■ **The problem**:
Write out again the entries from the first line to the line that includes "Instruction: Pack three", keeping both of those lines.

■ **Entries shown**:
-.-.-

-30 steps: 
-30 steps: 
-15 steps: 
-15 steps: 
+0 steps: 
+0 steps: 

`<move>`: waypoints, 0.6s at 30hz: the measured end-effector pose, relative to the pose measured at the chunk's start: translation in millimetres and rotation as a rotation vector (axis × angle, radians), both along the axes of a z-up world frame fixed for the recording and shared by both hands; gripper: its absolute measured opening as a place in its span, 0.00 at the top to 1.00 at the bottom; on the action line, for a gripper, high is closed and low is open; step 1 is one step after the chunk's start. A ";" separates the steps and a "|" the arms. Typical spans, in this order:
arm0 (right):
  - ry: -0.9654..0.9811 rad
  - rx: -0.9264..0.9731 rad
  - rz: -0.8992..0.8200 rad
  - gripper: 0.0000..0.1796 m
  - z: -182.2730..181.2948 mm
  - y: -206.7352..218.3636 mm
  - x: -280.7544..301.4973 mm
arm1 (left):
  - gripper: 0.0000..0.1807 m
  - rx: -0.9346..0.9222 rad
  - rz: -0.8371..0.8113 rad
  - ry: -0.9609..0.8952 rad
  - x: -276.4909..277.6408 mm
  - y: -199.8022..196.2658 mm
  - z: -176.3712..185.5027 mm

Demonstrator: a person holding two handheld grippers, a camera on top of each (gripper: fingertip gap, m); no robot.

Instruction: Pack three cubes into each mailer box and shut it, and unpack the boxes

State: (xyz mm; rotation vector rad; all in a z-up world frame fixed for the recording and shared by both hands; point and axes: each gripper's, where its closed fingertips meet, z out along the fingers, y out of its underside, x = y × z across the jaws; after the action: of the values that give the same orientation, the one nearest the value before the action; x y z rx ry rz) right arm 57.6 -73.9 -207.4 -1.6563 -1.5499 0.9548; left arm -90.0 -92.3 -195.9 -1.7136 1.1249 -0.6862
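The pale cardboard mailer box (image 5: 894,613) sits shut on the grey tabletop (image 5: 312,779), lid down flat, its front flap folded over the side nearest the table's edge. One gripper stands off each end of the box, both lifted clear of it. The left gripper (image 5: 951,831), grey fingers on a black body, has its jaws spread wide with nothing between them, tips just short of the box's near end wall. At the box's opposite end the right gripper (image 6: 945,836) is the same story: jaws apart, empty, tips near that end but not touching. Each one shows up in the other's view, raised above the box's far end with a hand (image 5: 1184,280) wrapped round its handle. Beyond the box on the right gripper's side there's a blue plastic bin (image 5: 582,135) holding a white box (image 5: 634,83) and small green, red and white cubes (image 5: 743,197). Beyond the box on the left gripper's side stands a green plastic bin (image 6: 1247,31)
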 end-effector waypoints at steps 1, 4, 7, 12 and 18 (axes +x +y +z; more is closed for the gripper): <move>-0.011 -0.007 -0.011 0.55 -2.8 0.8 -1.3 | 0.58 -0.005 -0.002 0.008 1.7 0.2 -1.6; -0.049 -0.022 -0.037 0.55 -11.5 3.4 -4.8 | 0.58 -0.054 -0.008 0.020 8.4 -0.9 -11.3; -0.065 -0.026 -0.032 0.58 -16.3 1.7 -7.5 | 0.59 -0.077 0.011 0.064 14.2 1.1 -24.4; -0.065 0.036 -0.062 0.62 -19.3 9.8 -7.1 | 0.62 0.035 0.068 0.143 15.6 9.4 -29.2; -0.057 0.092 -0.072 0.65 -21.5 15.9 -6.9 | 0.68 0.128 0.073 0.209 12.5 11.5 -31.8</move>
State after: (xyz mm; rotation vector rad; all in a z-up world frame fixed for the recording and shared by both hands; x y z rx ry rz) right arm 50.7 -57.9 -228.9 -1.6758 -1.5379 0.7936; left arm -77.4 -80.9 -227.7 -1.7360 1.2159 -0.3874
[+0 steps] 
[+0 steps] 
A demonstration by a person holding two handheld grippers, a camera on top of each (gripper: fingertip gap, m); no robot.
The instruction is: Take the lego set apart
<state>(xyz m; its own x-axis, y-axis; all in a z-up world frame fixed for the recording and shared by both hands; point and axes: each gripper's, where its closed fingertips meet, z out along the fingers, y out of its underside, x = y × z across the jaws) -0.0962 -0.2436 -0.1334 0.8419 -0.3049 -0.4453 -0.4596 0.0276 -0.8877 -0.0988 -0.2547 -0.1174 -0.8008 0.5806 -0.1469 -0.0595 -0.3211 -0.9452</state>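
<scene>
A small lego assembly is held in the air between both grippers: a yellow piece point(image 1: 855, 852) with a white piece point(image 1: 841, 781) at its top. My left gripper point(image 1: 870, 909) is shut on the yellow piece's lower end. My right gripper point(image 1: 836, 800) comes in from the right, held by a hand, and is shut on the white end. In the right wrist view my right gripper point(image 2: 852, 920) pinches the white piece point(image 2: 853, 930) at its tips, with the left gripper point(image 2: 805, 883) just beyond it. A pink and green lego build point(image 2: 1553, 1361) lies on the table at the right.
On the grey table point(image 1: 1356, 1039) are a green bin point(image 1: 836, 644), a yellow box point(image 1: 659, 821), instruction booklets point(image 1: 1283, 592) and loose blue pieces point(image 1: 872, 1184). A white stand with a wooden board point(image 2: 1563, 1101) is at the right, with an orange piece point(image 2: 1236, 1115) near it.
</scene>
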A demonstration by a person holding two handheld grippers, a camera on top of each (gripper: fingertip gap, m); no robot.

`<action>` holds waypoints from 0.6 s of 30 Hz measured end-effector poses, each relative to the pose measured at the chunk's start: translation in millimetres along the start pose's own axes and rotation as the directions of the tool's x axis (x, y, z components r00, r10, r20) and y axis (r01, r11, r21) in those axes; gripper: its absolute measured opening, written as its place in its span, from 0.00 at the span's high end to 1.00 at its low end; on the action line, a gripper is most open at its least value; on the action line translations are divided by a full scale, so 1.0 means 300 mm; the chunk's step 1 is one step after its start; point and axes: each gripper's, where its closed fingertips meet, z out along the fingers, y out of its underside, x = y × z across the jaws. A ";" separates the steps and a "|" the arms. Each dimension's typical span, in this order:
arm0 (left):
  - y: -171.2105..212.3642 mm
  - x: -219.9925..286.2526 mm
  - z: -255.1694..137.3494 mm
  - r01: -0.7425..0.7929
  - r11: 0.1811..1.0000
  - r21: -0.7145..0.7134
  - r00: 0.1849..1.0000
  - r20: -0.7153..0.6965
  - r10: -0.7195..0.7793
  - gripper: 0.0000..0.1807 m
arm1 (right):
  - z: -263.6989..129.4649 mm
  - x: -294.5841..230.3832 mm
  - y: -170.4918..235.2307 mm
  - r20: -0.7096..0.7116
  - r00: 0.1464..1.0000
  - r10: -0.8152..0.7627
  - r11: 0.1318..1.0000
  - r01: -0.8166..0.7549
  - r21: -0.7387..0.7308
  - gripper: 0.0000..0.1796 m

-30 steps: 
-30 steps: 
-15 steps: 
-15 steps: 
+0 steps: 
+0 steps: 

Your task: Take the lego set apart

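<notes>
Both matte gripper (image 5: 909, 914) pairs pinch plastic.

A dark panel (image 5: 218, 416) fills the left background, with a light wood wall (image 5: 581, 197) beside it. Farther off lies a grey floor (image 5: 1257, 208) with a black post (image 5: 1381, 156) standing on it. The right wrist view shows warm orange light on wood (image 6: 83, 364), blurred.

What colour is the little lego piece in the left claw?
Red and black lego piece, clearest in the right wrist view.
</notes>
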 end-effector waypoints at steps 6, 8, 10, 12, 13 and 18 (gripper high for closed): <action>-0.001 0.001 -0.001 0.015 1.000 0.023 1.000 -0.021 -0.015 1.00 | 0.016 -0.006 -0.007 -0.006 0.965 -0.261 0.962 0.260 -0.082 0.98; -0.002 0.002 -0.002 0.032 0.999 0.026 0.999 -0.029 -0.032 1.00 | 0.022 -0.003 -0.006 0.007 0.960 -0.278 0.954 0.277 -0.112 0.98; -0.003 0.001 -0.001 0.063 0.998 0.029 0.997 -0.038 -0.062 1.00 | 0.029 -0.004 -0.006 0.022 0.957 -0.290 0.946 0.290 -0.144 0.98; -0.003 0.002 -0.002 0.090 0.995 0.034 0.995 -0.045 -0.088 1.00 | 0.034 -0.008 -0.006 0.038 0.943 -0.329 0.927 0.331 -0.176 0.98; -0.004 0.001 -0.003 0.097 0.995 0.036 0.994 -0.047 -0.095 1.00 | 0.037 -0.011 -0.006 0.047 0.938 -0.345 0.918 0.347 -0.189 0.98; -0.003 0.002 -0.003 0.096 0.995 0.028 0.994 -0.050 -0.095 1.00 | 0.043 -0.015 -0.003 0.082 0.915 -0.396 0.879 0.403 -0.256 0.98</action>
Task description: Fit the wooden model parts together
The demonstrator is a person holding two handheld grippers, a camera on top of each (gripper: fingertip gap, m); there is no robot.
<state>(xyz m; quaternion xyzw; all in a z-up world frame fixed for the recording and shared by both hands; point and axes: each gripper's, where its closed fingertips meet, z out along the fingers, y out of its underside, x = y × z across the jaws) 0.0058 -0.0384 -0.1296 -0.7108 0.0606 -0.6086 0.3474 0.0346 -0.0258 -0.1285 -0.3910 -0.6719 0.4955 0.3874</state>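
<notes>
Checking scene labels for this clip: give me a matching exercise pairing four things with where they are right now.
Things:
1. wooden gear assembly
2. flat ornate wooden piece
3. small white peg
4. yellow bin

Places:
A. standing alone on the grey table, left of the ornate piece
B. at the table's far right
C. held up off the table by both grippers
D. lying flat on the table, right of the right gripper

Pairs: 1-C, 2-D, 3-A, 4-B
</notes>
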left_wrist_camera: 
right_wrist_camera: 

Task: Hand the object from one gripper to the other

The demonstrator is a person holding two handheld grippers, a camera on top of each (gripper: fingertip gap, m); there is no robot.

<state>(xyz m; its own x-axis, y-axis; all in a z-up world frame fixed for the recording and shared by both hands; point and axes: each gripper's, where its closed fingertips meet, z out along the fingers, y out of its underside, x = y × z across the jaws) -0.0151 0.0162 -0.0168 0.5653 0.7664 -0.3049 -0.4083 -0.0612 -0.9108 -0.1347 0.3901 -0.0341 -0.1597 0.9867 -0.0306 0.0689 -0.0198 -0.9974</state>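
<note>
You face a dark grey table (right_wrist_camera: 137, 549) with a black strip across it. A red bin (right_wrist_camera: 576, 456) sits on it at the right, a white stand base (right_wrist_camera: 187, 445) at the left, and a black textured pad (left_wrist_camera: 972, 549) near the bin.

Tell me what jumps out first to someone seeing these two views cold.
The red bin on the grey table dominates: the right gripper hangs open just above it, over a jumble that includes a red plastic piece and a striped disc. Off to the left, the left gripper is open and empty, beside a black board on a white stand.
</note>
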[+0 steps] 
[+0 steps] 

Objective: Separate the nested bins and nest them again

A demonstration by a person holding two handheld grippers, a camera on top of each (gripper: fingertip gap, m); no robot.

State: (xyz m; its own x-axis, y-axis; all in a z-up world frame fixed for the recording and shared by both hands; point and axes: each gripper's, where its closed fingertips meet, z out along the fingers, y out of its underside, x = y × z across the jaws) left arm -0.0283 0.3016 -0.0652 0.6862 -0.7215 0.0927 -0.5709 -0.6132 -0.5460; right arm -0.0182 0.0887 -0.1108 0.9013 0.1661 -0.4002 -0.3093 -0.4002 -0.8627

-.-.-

■ **Answer space**:
-30 steps: 
-30 steps: 
-15 steps: 
-15 steps: 
+0 steps: 
+0 steps: 

`<move>`: waypoints, 0.6s at 30hz: the measured end-effector pose, relative to the pose measured at the chunk's start: translation in millimetres and rotation as a rotation vector (axis × angle, radians), both along the axes of a z-up world frame fixed for the recording and shared by both hands; gripper: its absolute measured opening as a place in its span, 0.00 at the top to 1.00 at the bottom; on the action line, for a gripper, high is closed and low is open; step 1 is one step after the chunk's start. A ";" separates the steps and a "|" the arms. Typical spans, in this order:
arm0 (right):
  - ry: -0.9654..0.9811 rad
  - rx: -0.9264..0.9731 rad
  - rz: -0.8992..0.8200 rad
  - gripper: 0.0000..0.1796 m
  - z: -182.2730..181.2948 mm
  - y: -206.7352..218.3636 mm
  - x: -280.7544..301.4973 mm
arm1 (left):
  - gripper: 0.0000..0.1807 m
  - rx: -0.9346..0.9222 rad
  - rz: -0.8371..0.8113 rad
  - ry: -0.9609..0.8952 rad
  - x: -276.4909..277.6408 mm
  - y: -199.8022..196.2658 mm
  - z: -176.3712..185.5027 mm

Demonstrator: a person holding two handheld grippers, a camera on top of each (gripper: fingertip gap, m); no robot.

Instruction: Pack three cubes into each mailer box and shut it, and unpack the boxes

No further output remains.